I've organized this by issue area rather than chronology, which I hope will make it easier to follow.

A quick language note: Federal funding is either mandatory (funding that is both authorized and appropriated in one bill, in which case the appropriations are either permanent, such as Medicaid and foster care, or for multi-year periods such as CHIP, TANF, child nutrition, and some child care funding) or discretionary (appropriated every year, such as Head Start, some child care funding, and WIC). Discretionary means in Congress' discretion–not at the discretion of the President. Almost always when people talk about appropriations they are referring to discretionary funding programs for which appropriations are annual.

Wrapping Up Fiscal 2018

Congress still hasn't passed appropriations bills to fund the government through the end of September 2018 (the 2018 Fiscal Year runs from October 1, 2017, through September 30, 2018). While much of the public attention was over the fight about CHIP and the Dreamers, these were tag-on bills. They were important, of course, but they were not the reason we needed another Continuing Resolution (CR).

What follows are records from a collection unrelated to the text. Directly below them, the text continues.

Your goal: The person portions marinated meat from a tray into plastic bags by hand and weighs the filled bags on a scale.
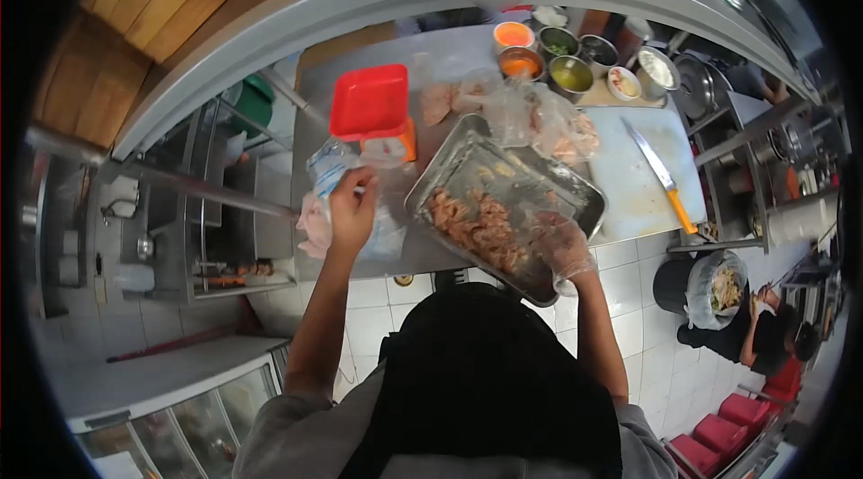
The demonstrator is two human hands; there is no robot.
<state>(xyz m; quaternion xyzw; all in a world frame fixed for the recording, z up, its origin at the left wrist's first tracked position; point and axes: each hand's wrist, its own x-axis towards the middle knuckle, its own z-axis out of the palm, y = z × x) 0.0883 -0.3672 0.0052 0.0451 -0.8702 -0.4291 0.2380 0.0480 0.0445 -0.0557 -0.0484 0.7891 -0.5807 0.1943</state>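
Observation:
A metal tray (557, 187) sits tilted on the steel table, with pieces of raw meat (485, 229) spread over its lower left half. My right hand (559, 243), in a clear plastic glove, is over the tray's lower right part beside the meat; what its fingers hold, if anything, is hidden. Left of the tray my bare left hand (353, 200) is closed in a pinch by clear plastic bags (331, 164). Above it a red container (369, 102) rests on an orange scale (411, 139). Bagged meat (564, 127) lies against the tray's top edge.
A knife with a yellow handle (680, 209) lies on a white cutting board (620, 182). Several bowls, one with orange contents (521, 64), stand at the back. At the lower right, a person (764, 331) is near a lined bin (710, 286).

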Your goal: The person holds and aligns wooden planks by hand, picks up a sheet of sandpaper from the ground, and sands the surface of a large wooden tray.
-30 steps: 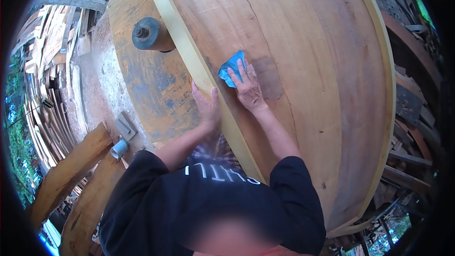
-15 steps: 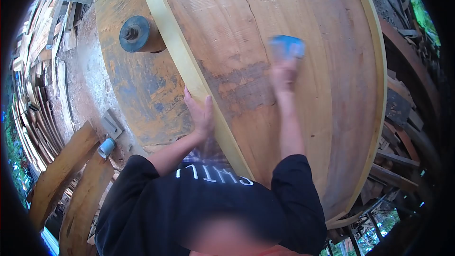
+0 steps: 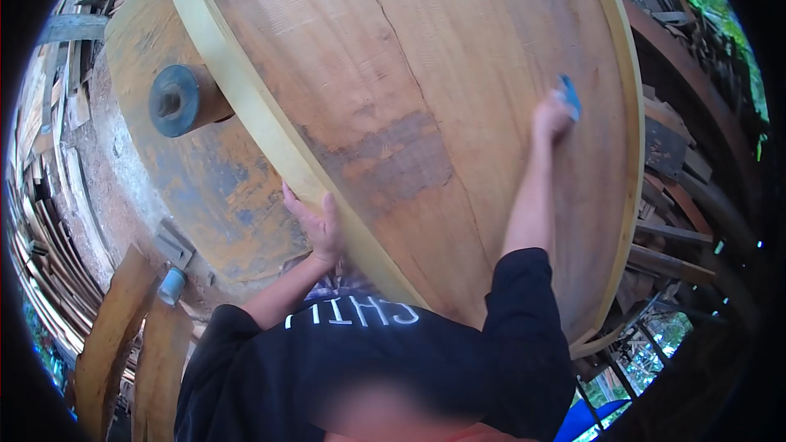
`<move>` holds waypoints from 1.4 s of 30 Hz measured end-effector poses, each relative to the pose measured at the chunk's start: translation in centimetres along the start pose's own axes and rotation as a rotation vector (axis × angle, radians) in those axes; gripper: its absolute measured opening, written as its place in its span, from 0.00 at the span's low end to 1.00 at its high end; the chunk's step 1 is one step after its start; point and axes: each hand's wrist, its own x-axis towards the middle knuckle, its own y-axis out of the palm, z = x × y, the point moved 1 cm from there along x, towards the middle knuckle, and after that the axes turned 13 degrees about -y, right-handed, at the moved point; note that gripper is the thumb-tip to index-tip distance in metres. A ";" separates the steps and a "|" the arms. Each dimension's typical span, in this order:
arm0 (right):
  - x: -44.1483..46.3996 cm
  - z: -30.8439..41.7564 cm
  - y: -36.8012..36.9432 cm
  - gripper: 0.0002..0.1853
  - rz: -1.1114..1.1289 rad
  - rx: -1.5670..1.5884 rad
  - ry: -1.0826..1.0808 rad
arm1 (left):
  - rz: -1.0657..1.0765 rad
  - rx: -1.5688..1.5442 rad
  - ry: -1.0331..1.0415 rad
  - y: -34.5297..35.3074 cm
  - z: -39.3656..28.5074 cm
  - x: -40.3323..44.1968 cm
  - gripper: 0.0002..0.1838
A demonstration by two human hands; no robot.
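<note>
A large wooden panel (image 3: 483,139) with a long crack and a dark patch fills the middle, bordered by pale wooden edging. My right hand (image 3: 553,117) is closed on a blue flat pad (image 3: 571,98) and sits over the panel's right part; the pad shows edge-on, partly hidden by the fingers. On the left, my left hand (image 3: 318,225) rests against the pale edge strip (image 3: 278,139), with thumb and fingers stretched apart. Beyond that strip lies a stained board (image 3: 205,188), where a wooden cylinder (image 3: 182,101) with a dark end sticks out.
A light-blue can (image 3: 172,286) stands at the lower left by a grey flat object (image 3: 173,241) and two curved wooden slabs (image 3: 115,336). Stacked planks (image 3: 49,254) line the far left. Timber offcuts (image 3: 671,147) lie beyond the panel's right edge.
My right hand has moved right across the panel with the blue pad, which has turned edge-on. The view has shifted; my left hand remains at the edge strip.
</note>
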 end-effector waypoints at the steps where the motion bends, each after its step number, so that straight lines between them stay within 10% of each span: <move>1: -2.2 6.9 1.1 0.26 0.078 0.028 -0.251 | 0.001 -0.001 -0.005 -0.1 0.4 0.0 0.43; 2: -5.8 17.2 -2.9 0.23 0.121 0.538 -0.136 | -0.004 0.005 -0.003 -0.3 0.5 0.1 0.43; 3: -9.0 18.6 2.6 0.21 -0.062 0.077 -1.004 | -0.016 0.015 0.012 -0.5 0.3 0.2 0.43; 7: -15.3 26.8 1.7 0.20 0.243 0.575 -1.474 | -0.011 0.031 0.000 -0.3 -0.5 0.2 0.43; 10: -3.0 17.1 3.4 0.12 0.456 0.276 -0.717 | -0.040 0.018 -0.036 -0.4 -0.3 0.0 0.43; 14: 9.9 -9.5 7.4 0.22 -0.248 -0.252 -0.011 | -0.025 0.146 -0.033 -0.8 0.1 0.1 0.40; 17: 7.8 -0.1 7.6 0.23 0.002 -0.116 -0.279 | -0.068 0.122 -0.024 -0.6 0.4 0.2 0.42; 18: 1.6 13.0 2.4 0.20 0.087 0.103 -0.229 | -0.065 0.110 -0.048 -0.5 0.4 0.3 0.42; 19: -3.2 20.8 1.0 0.20 0.040 0.365 -0.477 | -0.062 0.101 -0.069 -0.5 0.3 0.3 0.42; 20: -6.3 23.0 4.0 0.23 -0.128 -0.081 -1.183 | -0.074 0.099 -0.063 -0.6 0.2 0.2 0.42; 22: -14.5 30.9 2.1 0.24 0.194 0.471 -1.423 | -0.045 0.082 -0.053 -0.6 -0.1 0.4 0.42; 25: -10.5 33.0 2.4 0.22 0.239 0.458 -1.512 | -0.038 0.131 -0.029 -0.8 -0.6 0.5 0.42; 26: -5.4 31.8 4.1 0.12 -0.130 0.322 -1.535 | -0.042 0.133 -0.039 -1.0 -0.4 0.2 0.42; 27: -0.7 27.7 6.1 0.09 0.352 0.447 -0.889 | -0.042 0.117 -0.023 -0.9 -0.3 0.2 0.42; 29: 10.4 15.5 9.3 0.17 0.187 0.010 -0.406 | -0.059 0.100 0.018 -0.8 -0.3 0.5 0.41; 30: 16.1 6.3 13.3 0.20 -0.123 -0.356 -0.508 | -0.072 0.088 0.014 -1.0 -0.3 0.6 0.41; 32: 15.6 6.9 9.4 0.23 -0.004 -0.230 -0.094 | 0.026 0.117 0.023 -1.3 -0.6 0.6 0.42; 34: 13.1 15.5 10.3 0.21 0.175 -0.171 -0.388 | 0.029 0.109 0.012 -1.4 -0.9 0.7 0.42; 35: 5.6 25.8 5.3 0.19 0.259 0.401 -0.232 | 0.038 0.114 0.011 -1.4 -1.0 0.6 0.42; 36: 2.5 29.1 8.6 0.20 -0.033 0.276 -0.874 | 0.034 0.116 0.010 -1.2 -0.8 0.5 0.42; 38: -6.5 37.7 6.9 0.23 -0.125 0.267 -1.360 | 0.033 0.107 0.004 -1.3 -0.6 0.6 0.42; 42: 0.6 39.9 10.2 0.09 0.106 0.350 -1.282 | -0.029 0.057 -0.002 -0.9 -0.8 0.7 0.41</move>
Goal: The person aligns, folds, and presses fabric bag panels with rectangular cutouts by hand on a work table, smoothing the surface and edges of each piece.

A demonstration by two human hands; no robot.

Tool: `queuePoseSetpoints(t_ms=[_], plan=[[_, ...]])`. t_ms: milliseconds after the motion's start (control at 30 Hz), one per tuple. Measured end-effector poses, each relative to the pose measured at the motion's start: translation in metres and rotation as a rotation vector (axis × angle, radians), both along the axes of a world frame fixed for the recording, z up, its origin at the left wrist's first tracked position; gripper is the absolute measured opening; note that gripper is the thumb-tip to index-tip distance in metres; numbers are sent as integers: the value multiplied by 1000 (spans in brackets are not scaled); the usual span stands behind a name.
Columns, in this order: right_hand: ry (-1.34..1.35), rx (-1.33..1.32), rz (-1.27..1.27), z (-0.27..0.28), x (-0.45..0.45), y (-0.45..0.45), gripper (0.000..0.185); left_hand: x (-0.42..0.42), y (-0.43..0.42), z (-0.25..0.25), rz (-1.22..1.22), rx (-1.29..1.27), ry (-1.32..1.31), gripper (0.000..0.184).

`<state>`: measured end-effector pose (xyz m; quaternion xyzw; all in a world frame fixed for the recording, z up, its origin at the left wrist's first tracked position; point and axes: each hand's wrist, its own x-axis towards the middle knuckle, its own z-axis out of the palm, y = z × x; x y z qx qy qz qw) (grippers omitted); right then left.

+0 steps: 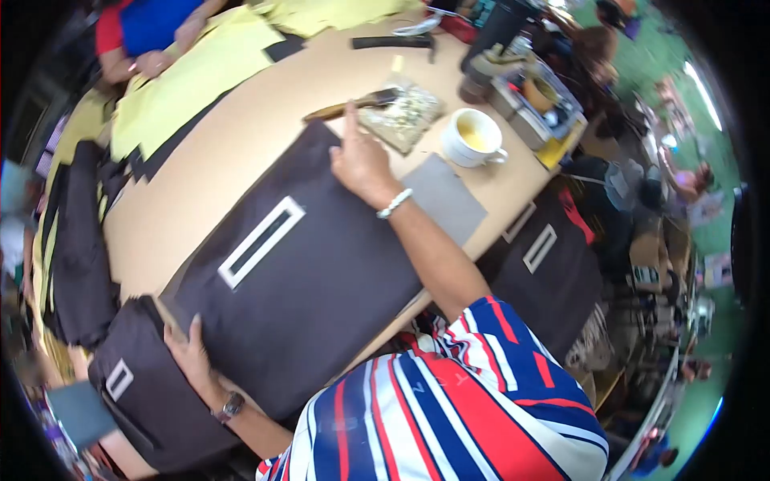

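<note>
A large dark brown fabric panel [321, 280] with a pale rectangular frame [261, 242] on it lies across the table in front of me. My right hand [362, 164] rests by its far corner, index finger stretched out over the wooden handle of a brush [329, 111]. The brush lies partly on a bag [405, 120] spattered with pale bits. My left hand [191, 361], thumb apart from the fingers, lies at the panel's near left edge. Beside it, more dark fabric [172, 413] with a smaller pale frame [119, 379] hangs over the table's side.
A white cup [473, 138] with yellow contents stands right of the bag, near a grey sheet [443, 196]. Behind it is a box of supplies [537, 104]. Yellow pieces [188, 88] lie at the far left before another person [156, 40]. Dark fabric [553, 264] hangs at right.
</note>
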<state>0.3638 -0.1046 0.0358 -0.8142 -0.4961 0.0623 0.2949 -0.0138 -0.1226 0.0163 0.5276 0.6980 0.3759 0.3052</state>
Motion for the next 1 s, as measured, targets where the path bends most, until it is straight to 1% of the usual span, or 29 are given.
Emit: queuePoseSetpoints(t_ms=[67,100,133,167,200,233,267,300,400,433,467,500,533,600,667,700,767,800,833,867,933,967,1000], plan=[[16,-43,-15,7,0,-6,80,1,-2,1,32,-40,-240,71],[53,-56,-9,6,1,-8,80,4,-3,2,-36,1,-247,66],[91,-67,1,4,2,-9,80,8,-4,3,-119,59,-315,65],[60,2,10,0,3,-10,79,10,-6,7,-200,118,-385,65],[162,88,31,8,2,-15,76,17,-8,17,-280,177,-456,65],[210,274,72,13,3,-20,76,24,-13,37,-295,68,-594,66],[257,459,111,18,4,-26,77,28,-17,48,-288,95,-595,61],[307,561,105,31,7,-38,75,32,-22,62,-331,102,-571,59],[284,814,-68,55,33,-91,72,55,-42,97,-429,178,-555,50],[306,883,-136,55,52,-112,71,68,-47,101,-450,226,-649,48],[317,933,-185,58,70,-139,71,79,-50,102,-472,270,-746,45],[327,983,-234,60,89,-166,70,81,-46,93,-547,301,-786,35],[321,1017,-264,62,100,-190,69,101,-47,95,-492,274,-708,28],[425,1018,-410,56,128,-249,67,144,-50,88,-697,381,-606,30],[254,790,-545,49,153,-319,63,191,-51,92,-1175,113,-577,41],[105,601,-603,43,163,-357,63,219,-51,94,-1424,-31,-540,46],[-88,233,-674,26,186,-450,64,273,-75,82,-1811,-245,-517,46],[4,141,-756,28,185,-486,66,298,-93,72,-1966,-363,-521,46],[93,40,-832,30,183,-521,67,320,-112,58,-2080,-486,-531,46],[320,26,-958,44,176,-547,69,335,-138,49,-2098,-641,-561,45],[325,20,-997,55,167,-603,70,354,-180,27,-2117,-945,-530,36],[284,-81,-1037,58,171,-639,71,357,-211,7,-2033,-924,-750,34],[244,-186,-1074,59,176,-673,72,359,-219,-2,-2109,-1057,-715,32]])
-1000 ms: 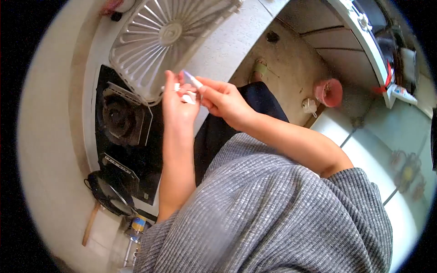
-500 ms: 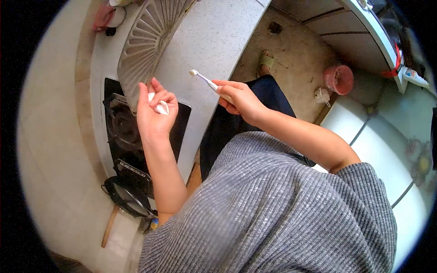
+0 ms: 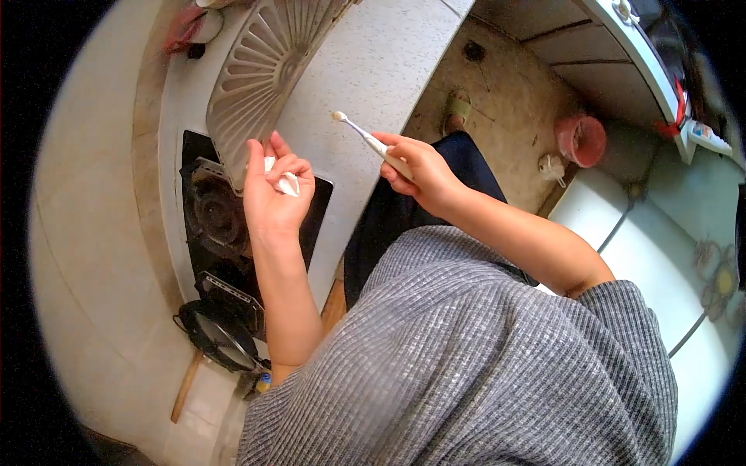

The reason we even needed a CR to extend government funding is that Congress hasn't been able to set the top line amounts available to appropriators. Under the Budget Control Act of 2011, defense appropriations and nondefense discretionary appropriations (think of it as domestic appropriations) are each subject to an overall cap. If appropriations spending goes over that cap, automatic sequestration cuts kick in across the board for appropriations and a few mandatory funding programs. Learn more here and here.  If the sequestration caps remain in place there will be significant budget cuts compared to FY2017 for which the caps were raised. Since the caps were created by statute, the only way for Congress to appropriate more funds than the caps allow is to pass a bill raising the caps. That means they need 60 votes in the Senate, and that requires at least 9 Democrats (appropriations are not subject to the fast-track reconciliation process).  There is widespread agreement in Congress that the defense cap needs to be raised. Advocates for human needs programs also believe domestic spending must be increased.  Many Republicans want to raise defense without adjusting the domestic spending cap, or by increasing defense far more than domestic spending. The Democrats are arguing that investments in domestic programs are just as important and any increases must maintain parity.  So far they have refused to raise the defense spending cap unless domestic spending is raised equally.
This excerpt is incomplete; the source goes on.